◆ Required work ◆
Only a number is wanted here: the count of lines in the entries below that contain the word "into".

(Records begins)

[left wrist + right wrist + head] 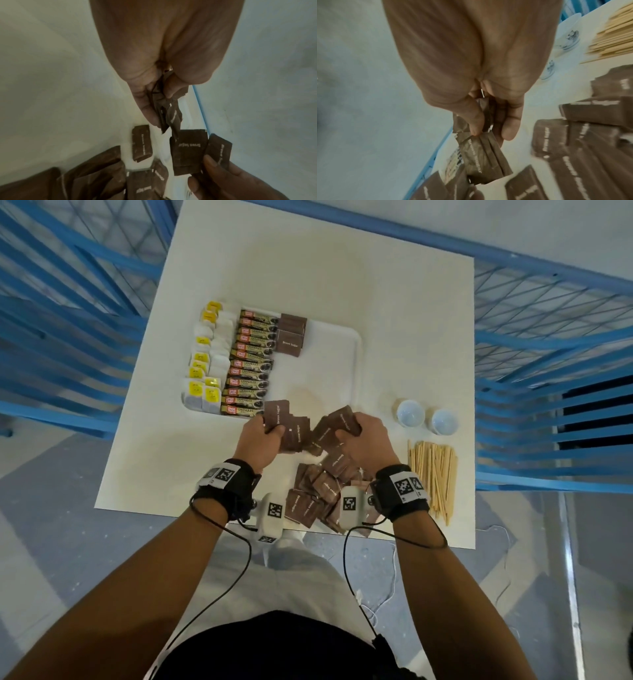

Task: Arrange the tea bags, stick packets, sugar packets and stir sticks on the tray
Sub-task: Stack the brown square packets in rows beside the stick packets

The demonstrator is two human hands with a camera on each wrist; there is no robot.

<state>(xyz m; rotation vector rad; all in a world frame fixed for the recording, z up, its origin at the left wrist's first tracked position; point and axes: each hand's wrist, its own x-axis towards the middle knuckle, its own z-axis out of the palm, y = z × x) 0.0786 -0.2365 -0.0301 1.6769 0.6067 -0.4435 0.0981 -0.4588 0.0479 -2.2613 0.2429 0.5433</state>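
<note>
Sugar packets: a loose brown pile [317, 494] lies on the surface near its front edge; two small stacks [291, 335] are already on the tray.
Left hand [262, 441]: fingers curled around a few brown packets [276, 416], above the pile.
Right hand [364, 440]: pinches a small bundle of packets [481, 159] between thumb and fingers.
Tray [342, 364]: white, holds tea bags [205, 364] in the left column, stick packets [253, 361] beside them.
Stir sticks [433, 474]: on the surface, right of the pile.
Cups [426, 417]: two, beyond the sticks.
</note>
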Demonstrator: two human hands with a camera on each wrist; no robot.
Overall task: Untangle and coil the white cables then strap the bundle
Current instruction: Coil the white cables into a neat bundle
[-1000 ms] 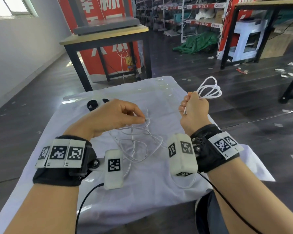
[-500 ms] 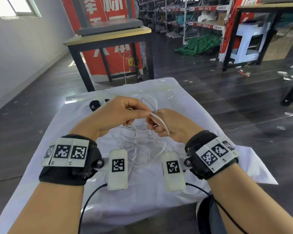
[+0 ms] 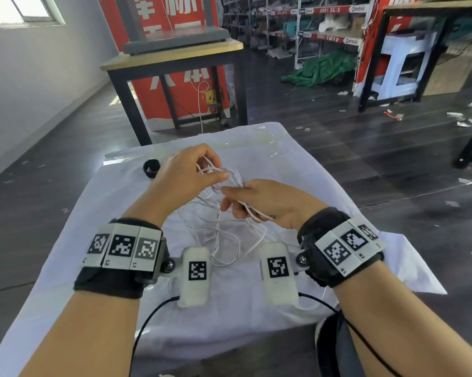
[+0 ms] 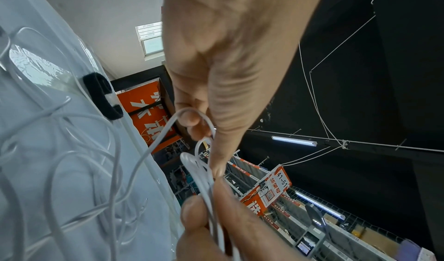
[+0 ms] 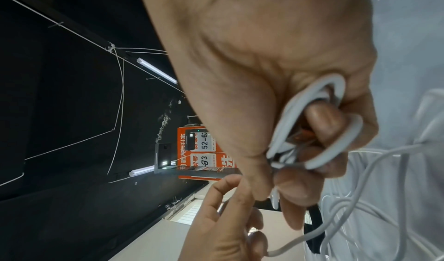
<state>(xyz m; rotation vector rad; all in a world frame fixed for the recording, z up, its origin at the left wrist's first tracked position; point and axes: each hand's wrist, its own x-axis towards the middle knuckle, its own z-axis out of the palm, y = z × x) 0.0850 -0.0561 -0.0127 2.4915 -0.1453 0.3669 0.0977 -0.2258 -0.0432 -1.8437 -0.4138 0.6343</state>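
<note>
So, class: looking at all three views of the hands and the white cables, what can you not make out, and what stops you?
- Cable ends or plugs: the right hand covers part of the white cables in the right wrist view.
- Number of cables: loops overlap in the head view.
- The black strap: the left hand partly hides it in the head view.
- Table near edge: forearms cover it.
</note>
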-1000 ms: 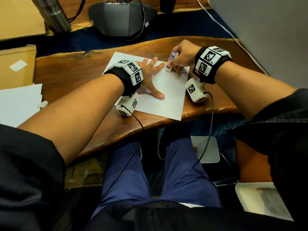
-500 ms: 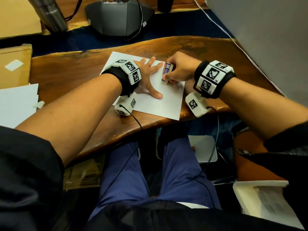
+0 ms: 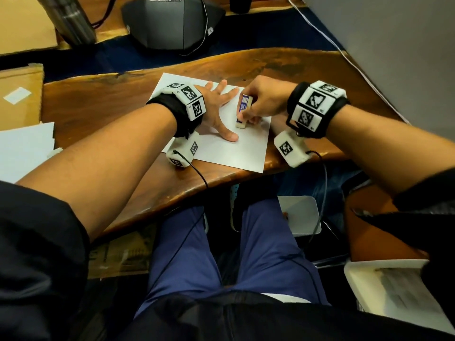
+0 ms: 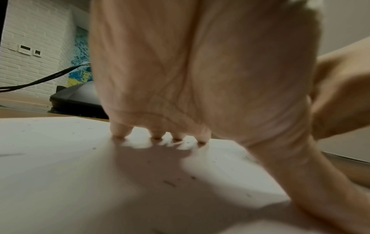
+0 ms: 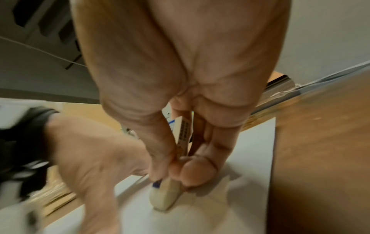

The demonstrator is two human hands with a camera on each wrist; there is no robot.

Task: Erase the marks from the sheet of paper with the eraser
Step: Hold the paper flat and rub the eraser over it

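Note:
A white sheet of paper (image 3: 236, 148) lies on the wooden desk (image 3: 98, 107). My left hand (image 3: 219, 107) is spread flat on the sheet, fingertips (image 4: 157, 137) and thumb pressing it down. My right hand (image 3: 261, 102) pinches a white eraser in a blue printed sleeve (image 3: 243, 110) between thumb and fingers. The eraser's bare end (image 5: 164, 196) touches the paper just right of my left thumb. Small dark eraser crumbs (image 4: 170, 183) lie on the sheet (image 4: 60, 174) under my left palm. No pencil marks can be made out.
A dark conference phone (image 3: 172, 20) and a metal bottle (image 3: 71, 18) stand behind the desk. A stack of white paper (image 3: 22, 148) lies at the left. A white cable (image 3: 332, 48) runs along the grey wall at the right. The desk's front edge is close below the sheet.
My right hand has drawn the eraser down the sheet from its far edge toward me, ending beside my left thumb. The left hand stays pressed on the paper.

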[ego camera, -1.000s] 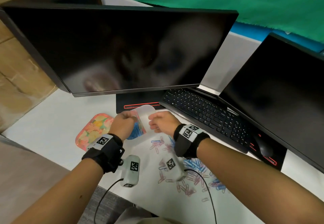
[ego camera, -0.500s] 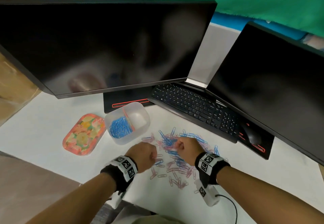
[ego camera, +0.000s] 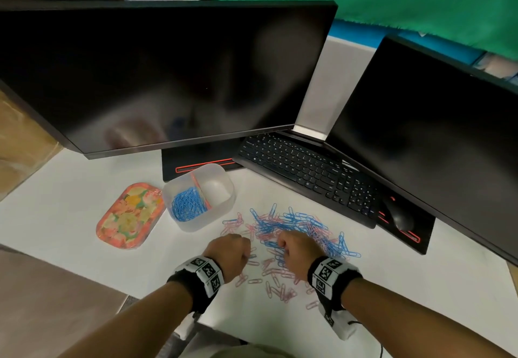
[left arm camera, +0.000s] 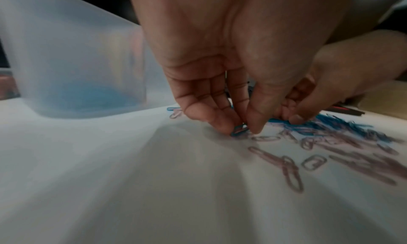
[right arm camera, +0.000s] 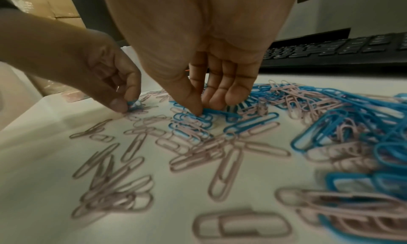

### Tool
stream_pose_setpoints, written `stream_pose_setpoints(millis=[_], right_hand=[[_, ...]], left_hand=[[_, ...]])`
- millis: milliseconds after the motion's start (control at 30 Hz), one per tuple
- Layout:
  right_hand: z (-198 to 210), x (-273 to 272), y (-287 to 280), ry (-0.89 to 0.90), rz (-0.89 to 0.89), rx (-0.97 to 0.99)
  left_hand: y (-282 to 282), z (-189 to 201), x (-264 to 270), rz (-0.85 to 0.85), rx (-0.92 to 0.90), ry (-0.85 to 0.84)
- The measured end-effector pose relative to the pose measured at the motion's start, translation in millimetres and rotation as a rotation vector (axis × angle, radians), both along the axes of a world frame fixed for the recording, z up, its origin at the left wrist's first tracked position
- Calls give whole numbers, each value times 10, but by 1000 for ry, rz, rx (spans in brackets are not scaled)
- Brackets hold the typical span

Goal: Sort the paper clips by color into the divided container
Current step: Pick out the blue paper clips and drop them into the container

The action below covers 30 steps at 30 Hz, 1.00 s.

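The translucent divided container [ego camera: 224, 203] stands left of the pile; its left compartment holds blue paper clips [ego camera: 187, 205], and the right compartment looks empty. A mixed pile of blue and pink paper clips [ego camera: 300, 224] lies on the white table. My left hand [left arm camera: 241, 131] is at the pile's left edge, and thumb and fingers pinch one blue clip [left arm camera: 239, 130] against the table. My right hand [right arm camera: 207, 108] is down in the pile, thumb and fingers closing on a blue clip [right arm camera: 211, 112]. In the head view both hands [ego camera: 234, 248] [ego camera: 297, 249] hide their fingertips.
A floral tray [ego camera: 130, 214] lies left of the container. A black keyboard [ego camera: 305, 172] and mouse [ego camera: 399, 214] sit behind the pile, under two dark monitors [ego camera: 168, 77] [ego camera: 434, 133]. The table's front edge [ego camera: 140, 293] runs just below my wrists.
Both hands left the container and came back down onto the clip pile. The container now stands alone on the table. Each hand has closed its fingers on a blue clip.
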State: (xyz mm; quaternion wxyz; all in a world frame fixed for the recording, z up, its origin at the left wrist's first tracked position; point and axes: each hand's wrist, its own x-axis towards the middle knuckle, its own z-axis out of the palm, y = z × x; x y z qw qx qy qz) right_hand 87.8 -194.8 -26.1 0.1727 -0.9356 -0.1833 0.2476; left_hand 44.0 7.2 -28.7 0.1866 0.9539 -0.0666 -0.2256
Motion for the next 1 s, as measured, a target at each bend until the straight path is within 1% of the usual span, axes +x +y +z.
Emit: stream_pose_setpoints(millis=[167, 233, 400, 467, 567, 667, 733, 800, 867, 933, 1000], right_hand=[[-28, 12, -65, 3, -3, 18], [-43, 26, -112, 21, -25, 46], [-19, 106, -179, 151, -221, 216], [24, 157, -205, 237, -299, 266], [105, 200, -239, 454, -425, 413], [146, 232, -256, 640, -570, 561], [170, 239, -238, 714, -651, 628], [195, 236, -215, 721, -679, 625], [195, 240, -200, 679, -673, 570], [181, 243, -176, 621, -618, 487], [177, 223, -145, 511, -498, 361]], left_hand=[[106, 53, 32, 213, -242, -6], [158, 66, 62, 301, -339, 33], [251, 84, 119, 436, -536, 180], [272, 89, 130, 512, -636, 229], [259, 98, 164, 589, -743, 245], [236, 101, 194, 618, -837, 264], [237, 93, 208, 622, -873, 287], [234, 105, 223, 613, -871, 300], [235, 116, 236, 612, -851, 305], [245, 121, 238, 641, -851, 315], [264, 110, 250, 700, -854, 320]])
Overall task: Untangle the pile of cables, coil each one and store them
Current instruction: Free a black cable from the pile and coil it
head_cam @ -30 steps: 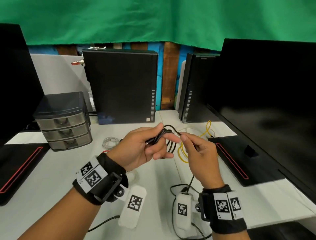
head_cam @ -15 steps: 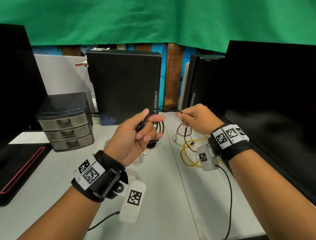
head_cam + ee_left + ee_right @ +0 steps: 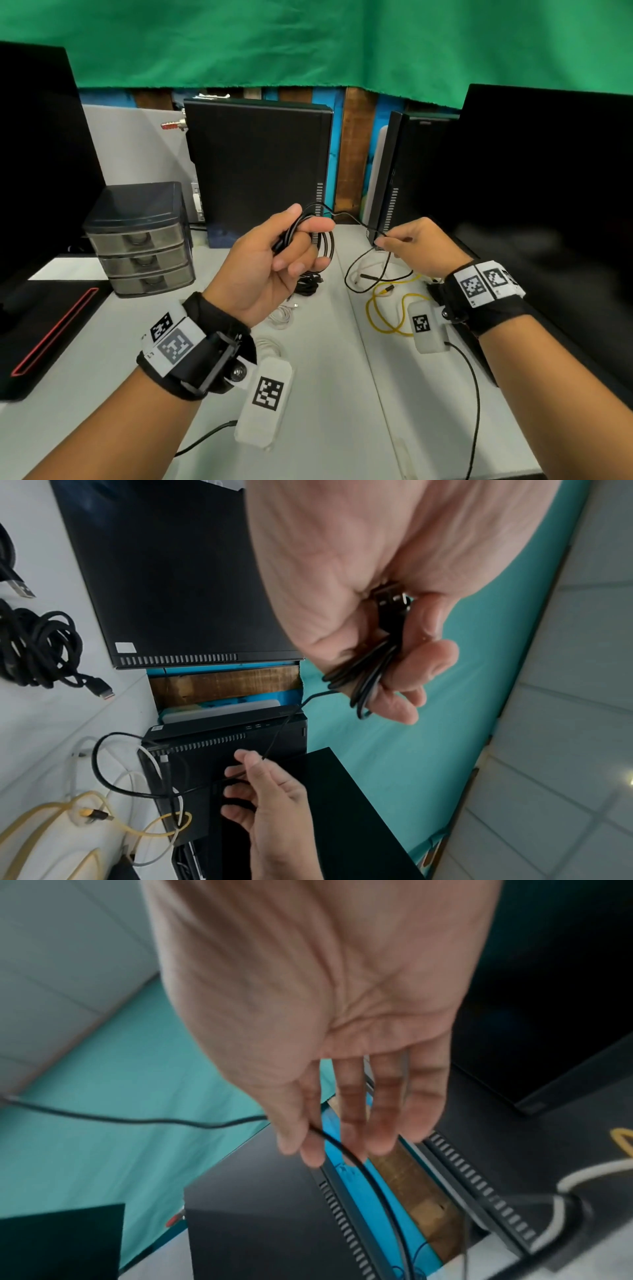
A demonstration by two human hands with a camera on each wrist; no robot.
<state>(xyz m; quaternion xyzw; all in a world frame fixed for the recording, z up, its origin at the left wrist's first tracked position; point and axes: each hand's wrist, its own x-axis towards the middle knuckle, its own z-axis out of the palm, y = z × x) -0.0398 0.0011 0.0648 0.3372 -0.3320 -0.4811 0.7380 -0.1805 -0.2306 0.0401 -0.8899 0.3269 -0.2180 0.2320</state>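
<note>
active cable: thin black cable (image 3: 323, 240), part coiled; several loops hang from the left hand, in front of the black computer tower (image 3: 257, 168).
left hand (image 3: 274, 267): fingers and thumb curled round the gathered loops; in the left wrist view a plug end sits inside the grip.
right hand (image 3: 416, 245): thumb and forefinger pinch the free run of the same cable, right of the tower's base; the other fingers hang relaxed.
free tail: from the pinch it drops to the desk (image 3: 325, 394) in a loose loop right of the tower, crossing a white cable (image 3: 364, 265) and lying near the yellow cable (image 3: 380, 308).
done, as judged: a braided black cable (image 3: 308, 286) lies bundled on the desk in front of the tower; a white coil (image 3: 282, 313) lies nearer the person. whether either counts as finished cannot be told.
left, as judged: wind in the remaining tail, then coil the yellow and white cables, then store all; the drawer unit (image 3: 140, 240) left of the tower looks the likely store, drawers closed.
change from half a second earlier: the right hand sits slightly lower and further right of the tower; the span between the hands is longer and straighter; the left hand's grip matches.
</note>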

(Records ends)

◆ Problem solution ◆
3